### Exercise objective
Without the pictures, restate all of the data below word for word.

### Dataset section
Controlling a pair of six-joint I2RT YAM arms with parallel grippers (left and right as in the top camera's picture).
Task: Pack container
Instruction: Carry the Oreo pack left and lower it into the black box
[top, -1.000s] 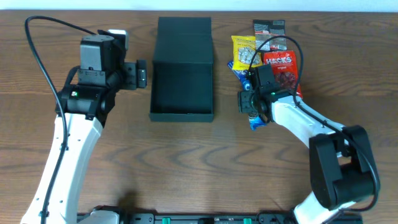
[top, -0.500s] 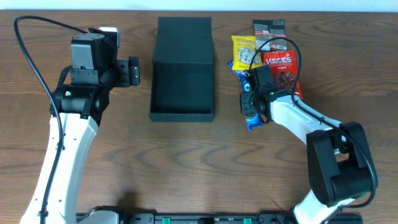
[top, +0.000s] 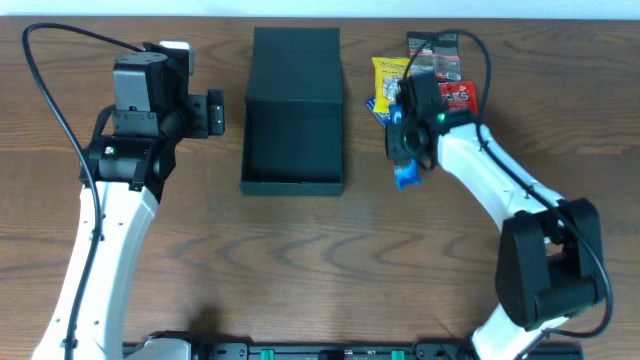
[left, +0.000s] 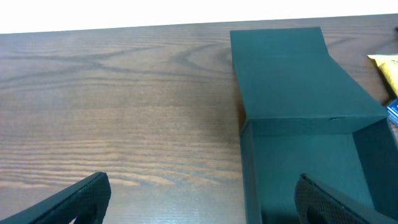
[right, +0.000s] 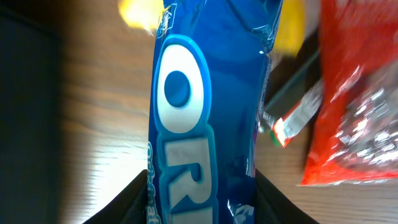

### Response for this exercise
Controlling a pair of six-joint I2RT YAM arms with parallel grippers (left and right as in the top camera's picture).
Task: Pack container
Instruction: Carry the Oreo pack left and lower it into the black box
[top, -1.000s] 
[top, -0.500s] 
[top, +0.000s] 
[left, +0.000s] 
[right, +0.000s] 

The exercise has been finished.